These are some cool ideas, and I think we need to try some or all of them. I'm happy to support a newcomers list if we do that, as well as the development of the informational packet for newcomers. I also like the "billeting" notion; if I were to be paired up with a newcomer, something like meeting during the breaks at a specific place if that person needs me would make sense. If I need to talk to someone else, I can just give that person the same location.
As for scheduling breakfasts, I agree that this or any kind of outreach is to be encouraged, but the first concern that came up for me is scheduling conflicts. There will be a lot of collisions for the 8am slot, more so than conflicting working group schedules throughout the day. So don't limit it just to breakfast slots prior to your WG meeting.Then again, I co-chair APPSAWG which is always first thing Monday morning, leaving us with very few scheduling options for such a thing.
To provide one data point, MAAWG (an messaging working group external to the IETF) has tried newcomer breakfasts for the last few meetings. They're held daily for their three-day conferences. Feedback on them has been mostly positive at the beginning of the week but their utility peters off after that. My read on the idea based on their experience is that such events could be quite successful if appropriately structured; they need to be publicized, and "staffed" by experienced IETFers who span more than just one or two areas.
On Thu, Mar 14, 2013 at 10:42 AM, John C Klensin <john-ietf@xxxxxxx> wrote:
--On Thursday, 14 March, 2013 14:07 +0000 "Romascanu, Dan (Dan)"
<dromasca@xxxxxxxxx> wrote:Ok, three suggestions:
> I like it a lot!
>
> Starting with IETF-87 I will reserve a breakfast slot for the
> WG I am co-chairing and invite (in advance, the week before
> the meeting) the new attendees interested in this WG to attend.
(1) We should start working, now or next week, on an
informational packet for newcomers. There should be a link to
it in the registration acknowledgment if someone checks
"first-time attendee" or its equivalent and it should be handed
to the newcomers in paper form when they pick up registration
materials (not put on a table somewhere, or accessed through a
link, but handed to them with their badges).
(2) The online registration materials should say, explicitly and
ideally in response to someone's identifying themselves as a
newcomer, that, if there are particular WGs they are interested
in, they should
-- join the WG mailing list immediately, rather than
waiting for the meeting
-- send mail to the WG chair(s) or designee introducing
themselves.
Of course, that requires that we tell them how to do those
things.
(3) I'd like to see a slot on the WG page (charter page maybe)
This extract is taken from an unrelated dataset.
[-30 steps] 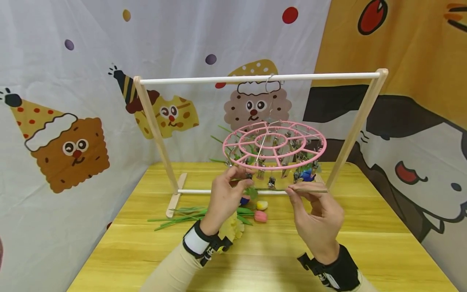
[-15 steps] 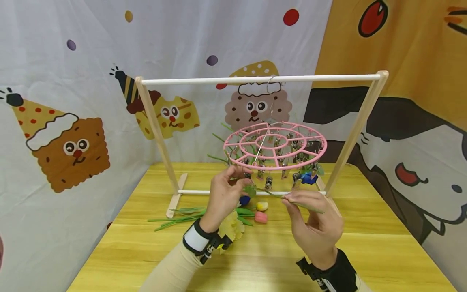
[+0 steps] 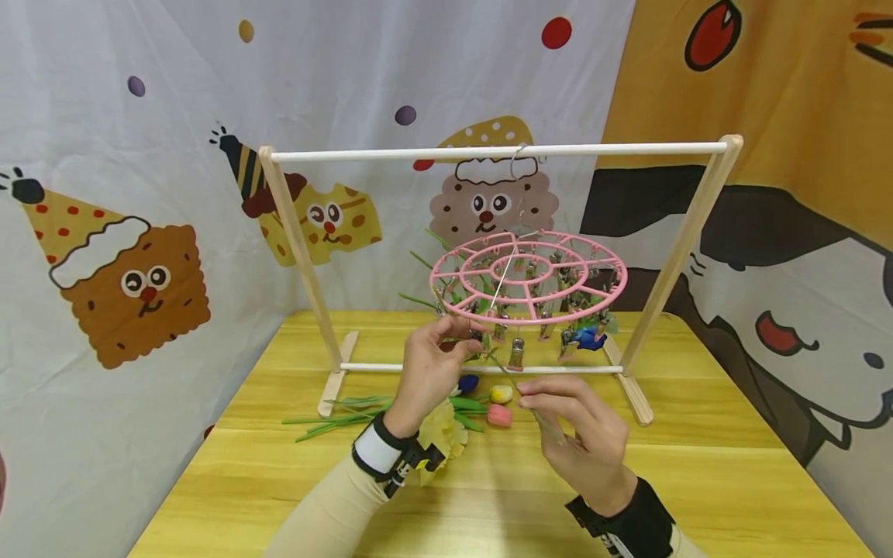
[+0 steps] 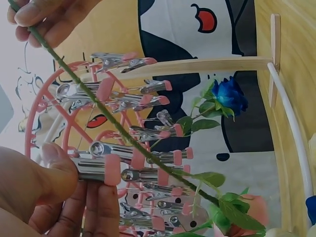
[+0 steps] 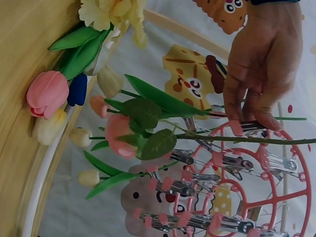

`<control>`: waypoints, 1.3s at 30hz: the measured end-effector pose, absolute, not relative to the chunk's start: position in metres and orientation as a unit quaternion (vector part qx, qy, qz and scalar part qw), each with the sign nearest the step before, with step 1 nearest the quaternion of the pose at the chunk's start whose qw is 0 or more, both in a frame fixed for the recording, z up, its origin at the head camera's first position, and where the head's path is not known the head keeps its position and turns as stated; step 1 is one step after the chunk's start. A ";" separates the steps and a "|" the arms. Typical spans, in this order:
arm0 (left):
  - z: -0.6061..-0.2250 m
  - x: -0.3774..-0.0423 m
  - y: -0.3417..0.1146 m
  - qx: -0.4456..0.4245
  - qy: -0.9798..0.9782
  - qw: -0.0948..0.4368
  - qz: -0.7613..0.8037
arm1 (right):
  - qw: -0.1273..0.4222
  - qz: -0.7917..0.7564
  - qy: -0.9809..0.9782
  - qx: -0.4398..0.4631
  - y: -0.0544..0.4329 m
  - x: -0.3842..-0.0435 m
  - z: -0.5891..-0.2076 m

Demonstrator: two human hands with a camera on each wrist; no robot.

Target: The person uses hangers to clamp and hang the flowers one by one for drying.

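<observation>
My left hand (image 3: 432,372) pinches a metal clip with pink tips (image 4: 96,170) at the near left edge of the round pink drying hanger (image 3: 528,301). In my right hand (image 3: 582,434), thumb and fingers grip the green stem (image 4: 111,118) of an artificial rose. Its pink bloom (image 5: 117,136) and leaves hang low in the right wrist view, and the stem passes just beside the pinched clip. Several other clips dangle from the rings. A blue rose (image 4: 229,96) hangs at the hanger's right side, and white tulips (image 5: 89,177) hang at its left.
The hanger hooks over the white top bar (image 3: 391,153) of a wooden stand. On the table (image 3: 698,480) below lie a pink tulip (image 3: 498,415), a yellow tulip (image 3: 501,394), a blue one (image 3: 468,384) and a ruffled yellow flower (image 3: 446,434) beside the left wrist.
My right hand has moved left and down, tipping the rose stem from nearly level to a slope. The left hand stays at the clip; the hanger has shifted slightly.
</observation>
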State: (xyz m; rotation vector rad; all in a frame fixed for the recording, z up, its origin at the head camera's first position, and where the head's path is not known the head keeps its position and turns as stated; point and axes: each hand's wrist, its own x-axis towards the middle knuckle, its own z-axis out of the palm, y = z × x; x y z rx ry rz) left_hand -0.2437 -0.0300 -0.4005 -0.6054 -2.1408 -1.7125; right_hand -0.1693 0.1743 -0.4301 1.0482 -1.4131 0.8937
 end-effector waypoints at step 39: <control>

that identifies the newcomer-welcomer for the WG. By default,
that ought to be the first-listed WG Chair. That might provide
lots of incentive for delegation, but that is good too. The
welcomer might merely be a human mentor-pointer, but that is ok
too. The point is that every WG should have someone explicitly
responsible for being a newcomer contact point and we shouldn't
automatically stick the WG Chair(s) with the job.